Binaural Angular Separation Network
Yang Yang, George Sung, Shao-Fu Shih, Hakan Erdogan, Chehung Lee, Matthias Grundmann
TL;DR
Binaural Angular Separation Network (BASNet) addresses directional speech separation using two microphones by exploiting fixed angular regions and consistent $TDOA$ cues. It trains an end-to-end convolutional U-Net on simulated room impulse responses generated via the image method to synthesize multi-channel inputs, leveraging delay (IPD/TDOA) information for separation. BASNet demonstrates on-device real-time performance and generalizes across devices with different microphone geometries, outperforming prior neural beamforming approaches and enabling steerable directivity. The method enables robust, low-latency enhancement suitable for telephony and video conferencing, with the ability to focus on targeted spatial regions through controllable input latency.
Abstract
We propose a neural network model that can separate target speech sources from interfering sources at different angular regions using two microphones.
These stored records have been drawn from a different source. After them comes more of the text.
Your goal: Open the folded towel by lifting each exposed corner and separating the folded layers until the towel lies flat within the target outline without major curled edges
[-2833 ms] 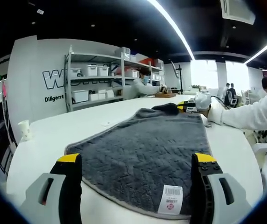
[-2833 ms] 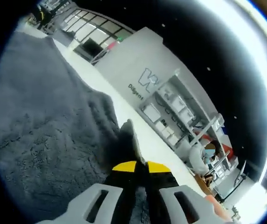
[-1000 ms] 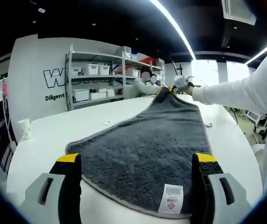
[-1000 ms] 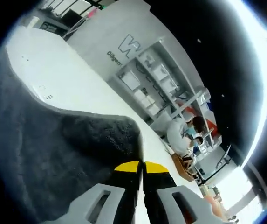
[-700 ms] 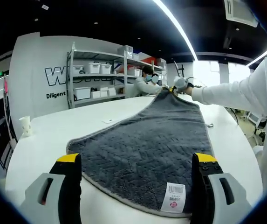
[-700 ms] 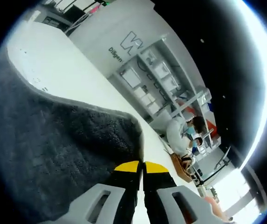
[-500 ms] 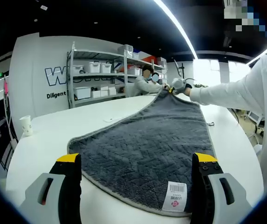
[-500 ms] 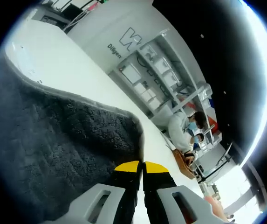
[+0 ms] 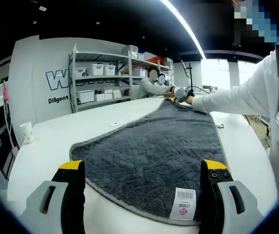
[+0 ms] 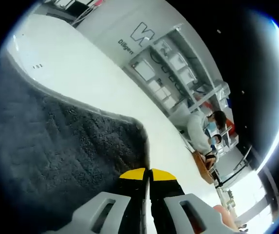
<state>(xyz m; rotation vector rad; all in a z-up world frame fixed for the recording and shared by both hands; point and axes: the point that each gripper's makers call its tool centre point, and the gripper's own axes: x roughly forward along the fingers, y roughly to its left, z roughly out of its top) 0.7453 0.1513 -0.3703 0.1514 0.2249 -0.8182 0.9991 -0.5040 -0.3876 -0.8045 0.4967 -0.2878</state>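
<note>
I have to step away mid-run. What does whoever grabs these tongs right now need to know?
Left tongs: open, hovering over the towel's near edge, by the label.
Right tongs: shut on the far corner, stretched out across the table.
Done: the towel looks spread open, mostly flat.
Left: set the far corner down, release, smooth any curled edge. I can't make out a target outline.

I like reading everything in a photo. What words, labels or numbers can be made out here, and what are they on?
"W": big outlined letter on the white wall, the rest cut off by the shelf unit.
"Diligent": small dark word under it, cut off too.
Tag on the grey towel: barcode and red mark, print too small to read.
</note>
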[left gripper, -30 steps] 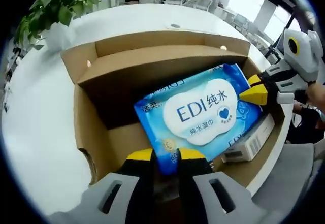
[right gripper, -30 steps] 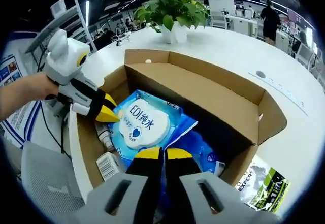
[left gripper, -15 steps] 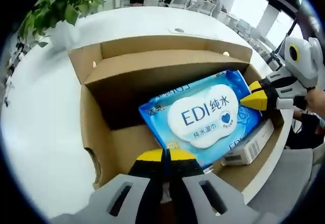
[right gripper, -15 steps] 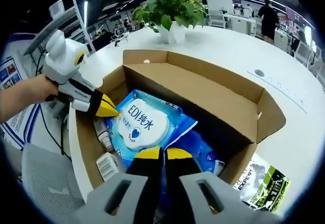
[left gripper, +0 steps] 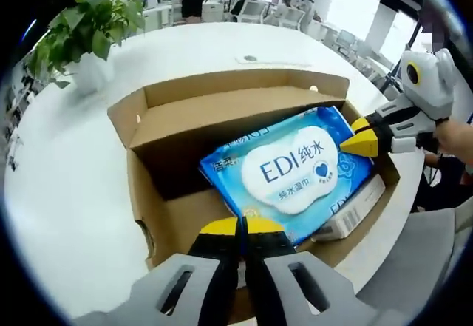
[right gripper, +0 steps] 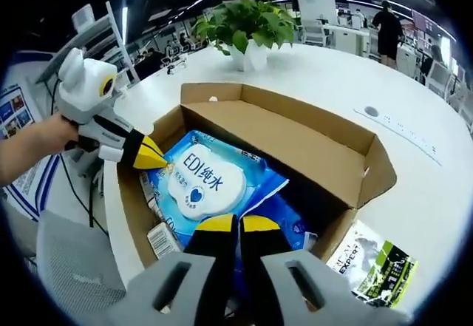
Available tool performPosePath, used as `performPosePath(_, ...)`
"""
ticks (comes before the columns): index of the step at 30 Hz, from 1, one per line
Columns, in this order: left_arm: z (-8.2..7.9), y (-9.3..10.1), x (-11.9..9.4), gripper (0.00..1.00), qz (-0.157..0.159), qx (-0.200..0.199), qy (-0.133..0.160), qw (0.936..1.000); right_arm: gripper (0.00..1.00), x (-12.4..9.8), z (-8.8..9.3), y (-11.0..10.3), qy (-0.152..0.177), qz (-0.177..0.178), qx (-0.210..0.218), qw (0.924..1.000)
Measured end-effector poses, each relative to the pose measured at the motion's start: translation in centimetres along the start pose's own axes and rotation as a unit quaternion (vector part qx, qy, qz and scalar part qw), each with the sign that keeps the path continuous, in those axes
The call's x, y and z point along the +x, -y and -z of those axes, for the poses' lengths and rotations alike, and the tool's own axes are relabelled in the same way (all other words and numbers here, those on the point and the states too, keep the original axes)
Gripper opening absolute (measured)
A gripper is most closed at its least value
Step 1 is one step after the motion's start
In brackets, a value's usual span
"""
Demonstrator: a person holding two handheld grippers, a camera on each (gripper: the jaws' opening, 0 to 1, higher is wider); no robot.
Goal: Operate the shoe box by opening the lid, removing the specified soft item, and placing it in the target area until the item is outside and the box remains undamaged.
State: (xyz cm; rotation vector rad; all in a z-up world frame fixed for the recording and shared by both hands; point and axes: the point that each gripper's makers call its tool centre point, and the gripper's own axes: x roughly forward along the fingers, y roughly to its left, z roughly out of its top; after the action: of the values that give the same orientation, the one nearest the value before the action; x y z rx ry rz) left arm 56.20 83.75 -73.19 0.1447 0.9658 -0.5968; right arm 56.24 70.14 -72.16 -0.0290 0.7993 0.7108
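Lifting stage, judged mid-task: lid step done, item grabbed, not out yet.

Left gripper view, left to right: green leafy plant in a white pot (left gripper: 87, 41) at the far left on the round white counter (left gripper: 52, 215). Brown cardboard shoe box (left gripper: 148, 215) in the middle, flaps open. Blue and white soft wet-wipes pack printed "EDI" (left gripper: 292, 171) lies tilted inside, one end raised toward the box's near rim. Left gripper (left gripper: 242, 228), yellow-tipped, has its jaws drawn together on the pack's near edge. A small white carton with a barcode (left gripper: 353, 211) sits in the box beside and partly under the pack. Right gripper (left gripper: 360, 137) comes in at the far right, tips pressed on the pack's opposite corner.

Right gripper view, left to right: the left gripper (right gripper: 153, 159) held by a hand, tips at the pack (right gripper: 199, 182) edge; the right gripper (right gripper: 238, 226) narrow, pinching the blue wrapper. A green and white printed leaflet (right gripper: 377, 270) lies on the counter just beside the box's right end.

Left to do: raise the pack clear of the box walls, carry it over, set it in the target area, which I cannot make out. Box looks undamaged.
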Motion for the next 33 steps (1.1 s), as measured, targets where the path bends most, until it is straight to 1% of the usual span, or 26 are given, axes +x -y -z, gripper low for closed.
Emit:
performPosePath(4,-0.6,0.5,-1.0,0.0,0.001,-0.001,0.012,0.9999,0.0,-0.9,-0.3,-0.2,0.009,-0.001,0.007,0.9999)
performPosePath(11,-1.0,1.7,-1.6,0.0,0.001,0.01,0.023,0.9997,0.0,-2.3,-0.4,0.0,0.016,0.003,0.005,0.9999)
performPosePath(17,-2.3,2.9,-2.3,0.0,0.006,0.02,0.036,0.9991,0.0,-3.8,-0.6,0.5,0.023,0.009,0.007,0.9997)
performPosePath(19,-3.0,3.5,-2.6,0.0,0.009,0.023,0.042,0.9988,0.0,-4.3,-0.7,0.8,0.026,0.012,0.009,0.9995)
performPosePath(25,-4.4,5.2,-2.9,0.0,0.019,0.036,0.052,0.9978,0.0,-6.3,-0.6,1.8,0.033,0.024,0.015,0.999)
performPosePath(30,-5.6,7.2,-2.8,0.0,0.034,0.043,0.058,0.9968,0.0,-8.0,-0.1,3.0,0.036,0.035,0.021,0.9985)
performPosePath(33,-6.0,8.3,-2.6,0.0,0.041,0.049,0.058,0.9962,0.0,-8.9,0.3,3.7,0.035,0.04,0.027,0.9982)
The model is trained with simulated room impulse responses (RIRs) using omni-directional microphones without needing to collect real RIRs. By relying on specific angular regions and multiple room simulations, the model utilizes consistent time difference of arrival (TDOA) cues, or what we call delay contrast, to separate target and interference sources while remaining robust in various reverberation environments. We demonstrate the model is not only generalizable to a commercially available device with a slightly different microphone geometry, but also outperforms our previous work which uses one additional microphone on the same device. The model runs in real-time on-device and is suitable for low-latency streaming applications such as telephony and video conferencing.